You ever feel like you're not good enough? Like you can only have so much good in your life before something has to come along and make you miserable again? I feel like I don't deserve to be happy. Every time I get too happy something happens where I realized that I fucked up. And the happier I get the bigger the fuck ups have been. Lately I've been thinking about cutting ties with all my friends (or at least 95% of them). It seems the more friends I have the more things go wrong. The more I'm screwing up and can't do anything right.

Right now, for example. I guess life has been too great for too long because something happened and it's my biggest fuck up yet. The only way I can see to fix it is to stop hanging out with people all together. The only way I can not screw things up is if I don't talk to anyone, so maybe it's time to go back to middle school days where I had no friends, but this time do it intentionally.

If no one's close to me I can't screw things up, right? Maybe I'm supposed to be a loner. Maybe this is is whatever higher power is up there's way of telling me that I shouldn't talk to people. Maybe I'm supposed to be alone. Maybe some people aren't supposed to have friends. Maybe that's just how life is supposed to be.

Wednesday, February 12, 2014

The Power of Positivity

So I started a new blog today.
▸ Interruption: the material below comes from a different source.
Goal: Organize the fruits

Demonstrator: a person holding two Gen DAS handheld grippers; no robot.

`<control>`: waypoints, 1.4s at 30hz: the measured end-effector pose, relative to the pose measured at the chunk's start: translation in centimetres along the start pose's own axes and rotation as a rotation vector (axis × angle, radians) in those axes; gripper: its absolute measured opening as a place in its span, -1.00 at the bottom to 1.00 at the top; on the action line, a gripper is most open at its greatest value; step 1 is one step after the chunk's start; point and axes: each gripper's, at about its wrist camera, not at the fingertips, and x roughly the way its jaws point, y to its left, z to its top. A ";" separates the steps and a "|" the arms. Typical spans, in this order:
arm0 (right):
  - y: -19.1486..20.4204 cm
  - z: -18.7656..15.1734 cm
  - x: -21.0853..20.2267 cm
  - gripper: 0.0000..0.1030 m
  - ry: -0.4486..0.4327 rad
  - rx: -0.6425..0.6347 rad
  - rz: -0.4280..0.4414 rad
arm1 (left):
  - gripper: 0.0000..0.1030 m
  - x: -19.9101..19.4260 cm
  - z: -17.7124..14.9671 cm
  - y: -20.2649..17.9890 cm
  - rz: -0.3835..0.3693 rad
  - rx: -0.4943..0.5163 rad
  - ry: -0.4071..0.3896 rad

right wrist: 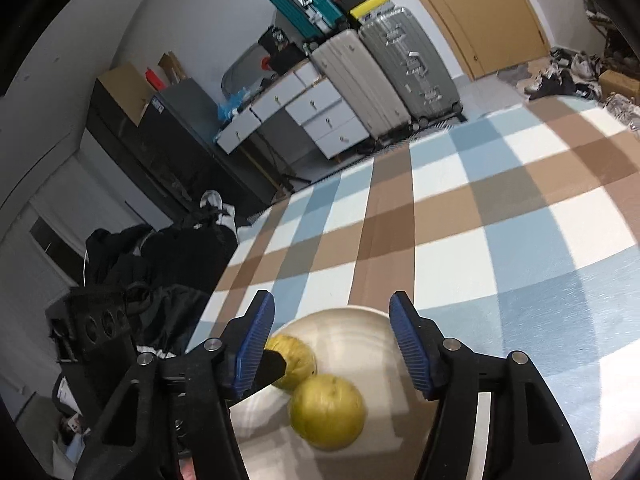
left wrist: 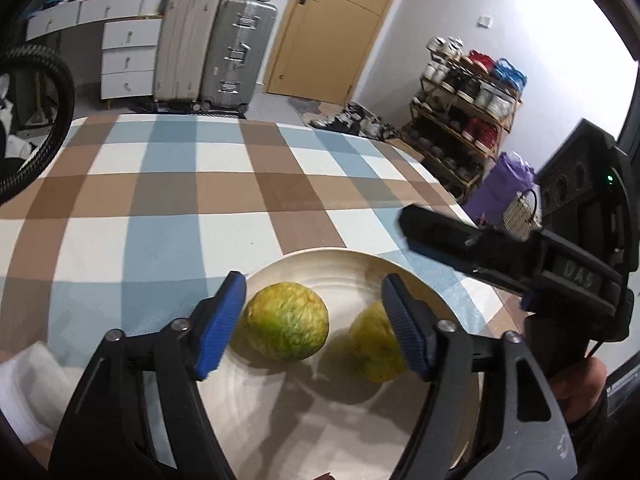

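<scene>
Two round, rough-skinned yellow-green fruits, one (left wrist: 286, 321) beside the other (left wrist: 374, 344), lie close together on a shallow cream ceramic plate (left wrist: 340, 420), so the sorting looks finished or nearly so, with both grippers empty above it. The left gripper (left wrist: 314, 324) has its blue-padded fingers spread wide, and the right gripper (right wrist: 332, 344) is equally wide. If more fruit remains, it lies out of view; the next move likely calls for lifting clear without nudging either fruit. The plate rests on a blue, brown and white checked tablecloth (left wrist: 168, 200); beyond stand grey hard-shell suitcases (left wrist: 236, 52), a wooden door (left wrist: 328, 28) and a loaded shoe rack (left wrist: 464, 104).
</scene>
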 end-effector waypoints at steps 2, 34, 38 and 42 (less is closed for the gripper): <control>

I've been doing a lot of self-reflection and meditation the past few months, and after a lot of thinking, I realized that I'm really negative and I want to change that. I'm documenting my journey here. I'll try to update weekly at the least. Maybe every couple days if I can. I know the first post is really long, but bear with me. The should get shorter as they go (if I remember to update regularly). So this is me trying to be held accountable for a change that I've wanted to make for a while.